Marine Brutti è la portavoce di una postura di battaglia vincente, come nella hit Room with a View con la musica dal vivo del produttore Rone, e nei programmi misti eccitanti, a firma Childs, Carvalho, Ninja, Doherty, Bengolea-Chaignaud, Peeping Tom, il Gotha dei/delle ribelli geniali dei nostri giorni.
Marine, com’è nato il legame con Bolzano Danza, che festeggia i quarant’anni con una mostra mentre presenta il vostro Age of content?
"Si può dire che abbiamo portato qui tutti i nostri lavori – sorride Marine – Invitati regolarmente dal direttore Masi, che ci ha scoperti; siamo diventati quasi un po’ parenti".
Tra scena e schermo, tra danza e film, come lavora il collettivo (La) Horde?
"Siamo portatori di formazioni diverse, scenografia, regia, danza; la danza è uno dei nostri media; discutiamo molto, usiamo ciò che ci serve di volta in volta. Oltre ad essere un centro di azione culturale, dal 2019 il nostro status è cambiato; avendo in mano per quattro anni, rinnovabili fino a dieci, uno strumento meraviglioso, il Ballet de Marseille, abbiamo subito voluto curare una mostra con il Centre National du costume et de la scène per raccontare la vicenda della compagnia. Adesso abbiamo tanto da raccontare di nostro, avendo il potere di farlo, ma ci piace redistribuire e condividere questo potere con altri artisti, accompagnarli, invitarli a creare a Marsiglia con ballerini di enorme talento e duttilità".

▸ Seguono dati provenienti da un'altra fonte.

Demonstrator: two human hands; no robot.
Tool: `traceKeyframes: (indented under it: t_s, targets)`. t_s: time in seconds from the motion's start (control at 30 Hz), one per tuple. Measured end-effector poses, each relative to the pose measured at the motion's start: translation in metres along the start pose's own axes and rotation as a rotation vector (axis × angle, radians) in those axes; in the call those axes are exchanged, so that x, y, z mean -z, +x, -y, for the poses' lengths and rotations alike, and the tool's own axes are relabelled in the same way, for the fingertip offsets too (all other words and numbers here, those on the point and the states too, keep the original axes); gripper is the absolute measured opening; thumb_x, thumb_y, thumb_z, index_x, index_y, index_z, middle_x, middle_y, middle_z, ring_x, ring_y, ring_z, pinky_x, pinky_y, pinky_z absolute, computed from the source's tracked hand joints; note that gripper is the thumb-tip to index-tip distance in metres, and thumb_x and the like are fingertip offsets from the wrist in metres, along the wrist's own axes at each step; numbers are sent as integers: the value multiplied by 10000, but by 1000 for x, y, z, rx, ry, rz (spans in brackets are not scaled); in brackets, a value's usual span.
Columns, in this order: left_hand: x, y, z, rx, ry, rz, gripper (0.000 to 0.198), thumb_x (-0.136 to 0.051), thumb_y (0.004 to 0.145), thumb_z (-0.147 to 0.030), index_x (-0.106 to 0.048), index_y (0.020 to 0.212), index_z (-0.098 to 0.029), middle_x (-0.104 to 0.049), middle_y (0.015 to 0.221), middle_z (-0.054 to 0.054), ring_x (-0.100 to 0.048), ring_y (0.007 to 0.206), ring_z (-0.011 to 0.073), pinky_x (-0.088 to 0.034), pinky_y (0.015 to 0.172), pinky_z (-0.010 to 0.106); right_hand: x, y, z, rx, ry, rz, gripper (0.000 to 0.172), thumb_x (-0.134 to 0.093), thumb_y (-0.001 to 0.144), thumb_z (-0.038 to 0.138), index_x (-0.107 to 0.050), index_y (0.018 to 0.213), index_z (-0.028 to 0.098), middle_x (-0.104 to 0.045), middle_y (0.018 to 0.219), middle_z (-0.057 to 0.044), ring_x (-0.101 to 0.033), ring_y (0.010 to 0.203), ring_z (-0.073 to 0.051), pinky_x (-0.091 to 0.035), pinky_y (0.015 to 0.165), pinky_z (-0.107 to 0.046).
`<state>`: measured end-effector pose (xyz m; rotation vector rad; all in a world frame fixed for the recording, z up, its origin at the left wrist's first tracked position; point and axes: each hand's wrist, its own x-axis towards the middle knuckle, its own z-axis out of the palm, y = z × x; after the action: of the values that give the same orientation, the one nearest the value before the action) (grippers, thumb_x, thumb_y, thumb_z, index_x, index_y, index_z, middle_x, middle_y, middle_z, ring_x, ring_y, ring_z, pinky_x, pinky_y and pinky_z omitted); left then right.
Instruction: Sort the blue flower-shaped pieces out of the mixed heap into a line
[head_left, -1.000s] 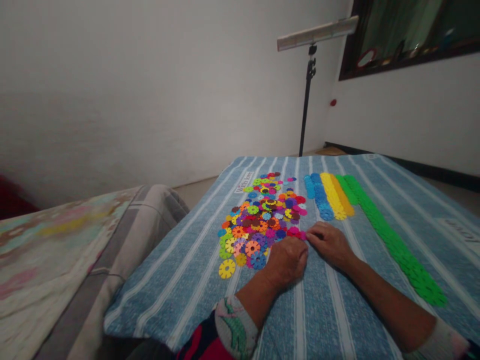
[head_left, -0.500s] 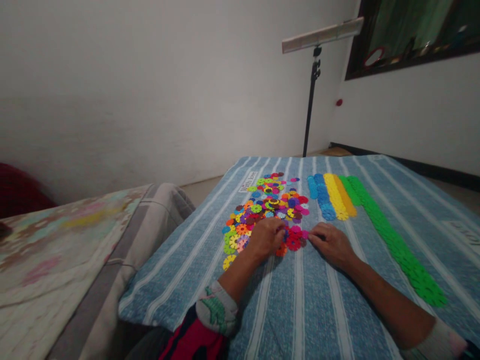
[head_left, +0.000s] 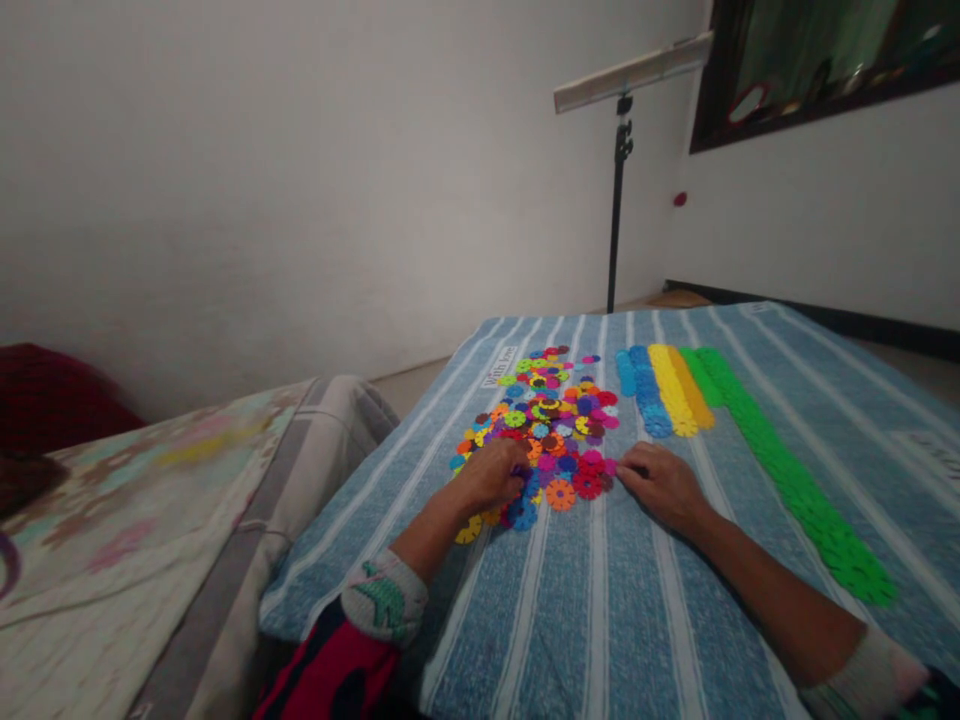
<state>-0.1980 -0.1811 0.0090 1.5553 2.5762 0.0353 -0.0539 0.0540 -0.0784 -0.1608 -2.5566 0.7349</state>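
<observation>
A loose pile of many-coloured plastic flower discs (head_left: 555, 415) lies on a blue striped bedspread (head_left: 600, 610). My left hand (head_left: 491, 476) rests on the pile's near left edge, fingers curled down onto the discs; what they grip is hidden. My right hand (head_left: 660, 482) lies on the cloth just right of the pile, fingers stretched out, tips beside a pink disc (head_left: 607, 467). Beyond it, discs are laid out in sorted rows: blue (head_left: 641, 395), yellow (head_left: 670, 390), orange (head_left: 691, 388) and a long green row (head_left: 787, 478).
A folded pastel quilt (head_left: 150, 520) lies to the left of the bed, with a dark red cushion (head_left: 52, 400) behind it. A black stand with a light bar (head_left: 616, 200) stands by the white wall. A dark-framed window (head_left: 825, 60) is at the upper right.
My left hand has slid left from beside my right hand to the pile's near left edge. My right hand has stayed put. The view has shifted slightly right.
</observation>
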Motion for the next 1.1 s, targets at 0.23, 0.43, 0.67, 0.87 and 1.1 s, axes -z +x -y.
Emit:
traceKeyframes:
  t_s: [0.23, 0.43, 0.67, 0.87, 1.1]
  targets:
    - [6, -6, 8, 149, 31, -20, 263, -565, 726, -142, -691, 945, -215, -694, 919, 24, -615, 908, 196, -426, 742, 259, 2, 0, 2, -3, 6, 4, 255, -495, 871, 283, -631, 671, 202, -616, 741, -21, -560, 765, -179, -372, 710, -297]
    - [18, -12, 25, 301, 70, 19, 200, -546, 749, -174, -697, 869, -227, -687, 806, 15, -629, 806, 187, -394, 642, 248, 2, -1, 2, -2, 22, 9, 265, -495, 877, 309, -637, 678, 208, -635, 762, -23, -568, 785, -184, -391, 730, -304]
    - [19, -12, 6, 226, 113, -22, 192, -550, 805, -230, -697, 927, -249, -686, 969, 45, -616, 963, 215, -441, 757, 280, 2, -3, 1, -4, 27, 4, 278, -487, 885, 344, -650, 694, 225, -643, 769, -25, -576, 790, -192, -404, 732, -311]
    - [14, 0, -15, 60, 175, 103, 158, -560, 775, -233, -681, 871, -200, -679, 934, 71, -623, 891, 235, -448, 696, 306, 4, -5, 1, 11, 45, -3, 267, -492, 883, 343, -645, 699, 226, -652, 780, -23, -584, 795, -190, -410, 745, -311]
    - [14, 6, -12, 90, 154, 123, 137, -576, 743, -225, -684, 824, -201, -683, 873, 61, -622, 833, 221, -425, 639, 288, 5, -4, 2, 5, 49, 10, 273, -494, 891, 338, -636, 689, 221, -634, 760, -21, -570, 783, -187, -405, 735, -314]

Viviamo, secondo voi, in una Age of Content? In che senso?
"Ci sentiamo parte di un processo più ampio, con contenuti di presa sul sociale per cercare di capire la complessità del mondo. Se anche non fosse già tra le nostre mission, vorremmo comunque rivolgerci al territorio, ai giovani, ai disagiati; apriamo le prove, portiamo la danza gratis al Vieux Port, a migliaia di persone. Essere sempre itineranti è anche un vantaggio, non solo un limite".
Il mondo dei videogiochi, degli avatar, dei replicanti, di Tik Tok, dei “contenuti” appunto, come vi ispira?

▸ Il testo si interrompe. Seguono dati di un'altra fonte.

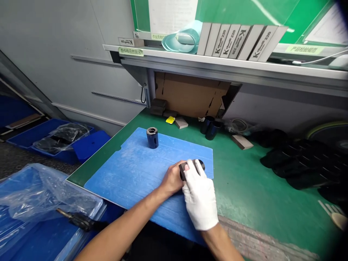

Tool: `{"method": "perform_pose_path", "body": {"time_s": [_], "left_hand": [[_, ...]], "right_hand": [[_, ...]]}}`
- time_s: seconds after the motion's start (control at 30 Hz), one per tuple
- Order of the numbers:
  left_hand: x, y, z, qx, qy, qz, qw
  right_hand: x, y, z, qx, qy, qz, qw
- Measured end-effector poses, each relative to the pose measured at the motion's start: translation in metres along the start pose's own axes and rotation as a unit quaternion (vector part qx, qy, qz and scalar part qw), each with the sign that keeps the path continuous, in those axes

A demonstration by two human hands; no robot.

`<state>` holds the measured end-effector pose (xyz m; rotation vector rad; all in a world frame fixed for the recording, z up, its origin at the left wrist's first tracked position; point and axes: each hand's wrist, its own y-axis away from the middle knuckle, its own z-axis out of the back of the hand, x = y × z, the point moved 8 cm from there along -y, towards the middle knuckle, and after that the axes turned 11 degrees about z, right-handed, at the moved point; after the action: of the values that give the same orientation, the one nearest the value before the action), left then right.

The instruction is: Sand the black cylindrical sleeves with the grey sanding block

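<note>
Blue corrugated plastic sheet [122, 174] lies over the green bench mat [244, 181], probably as a soft pad to spare the parts from scratches. At centre, the bare left hand [172, 178] curls firmly round one end of a dark metal sleeve [200, 164] lying on its side, while the white-gloved right hand [199, 195] closes over it, fingers wrapped, seemingly to steady it. A matching sleeve [152, 137] stands upright on the sheet at upper centre, and two more sleeves [210, 130] stand near the mat's back edge
</note>
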<state>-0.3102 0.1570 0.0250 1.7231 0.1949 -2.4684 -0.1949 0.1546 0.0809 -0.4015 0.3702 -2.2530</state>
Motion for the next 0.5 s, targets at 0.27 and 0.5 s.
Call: {"method": "perform_pose_path", "body": {"time_s": [0.27,0.5], "left_hand": [[-0.007,0.0,0.001,-0.011,0.017,-0.018,1.0],[0.0,-0.001,0.002,-0.006,0.038,0.012,0.999]], "right_hand": [[-0.04,0.009,0.001,-0.06,0.003,-0.094,0.994],[-0.029,0.01,0.004,-0.027,-0.03,-0.057,0.998]]}}
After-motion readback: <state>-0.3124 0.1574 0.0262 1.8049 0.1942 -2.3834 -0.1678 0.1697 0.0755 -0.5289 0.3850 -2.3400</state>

"Pensiamo che sia un mondo molto creativo, che evolve in tempo reale e impatta sui corpi e sui sentimenti; vogliamo fare nostro questo mainstream, che anima le emozioni di massa".
L’universo ballroom vi coinvolge? E la street dance, il tekstyle e il jump style come per To Da Bone nato sulla scena musicale hardcore? E i movimenti LGBTQ+? Per quali ragioni?
"La scena su cui noi tre ci siamo incontrati, come giovani adulti, è stata quella del milieu queer; qui abbiamo cominciato a interrogarci, a elaborare un pensiero critico sul corpo e sulla sua immagine come campo di lotta e di arte insieme".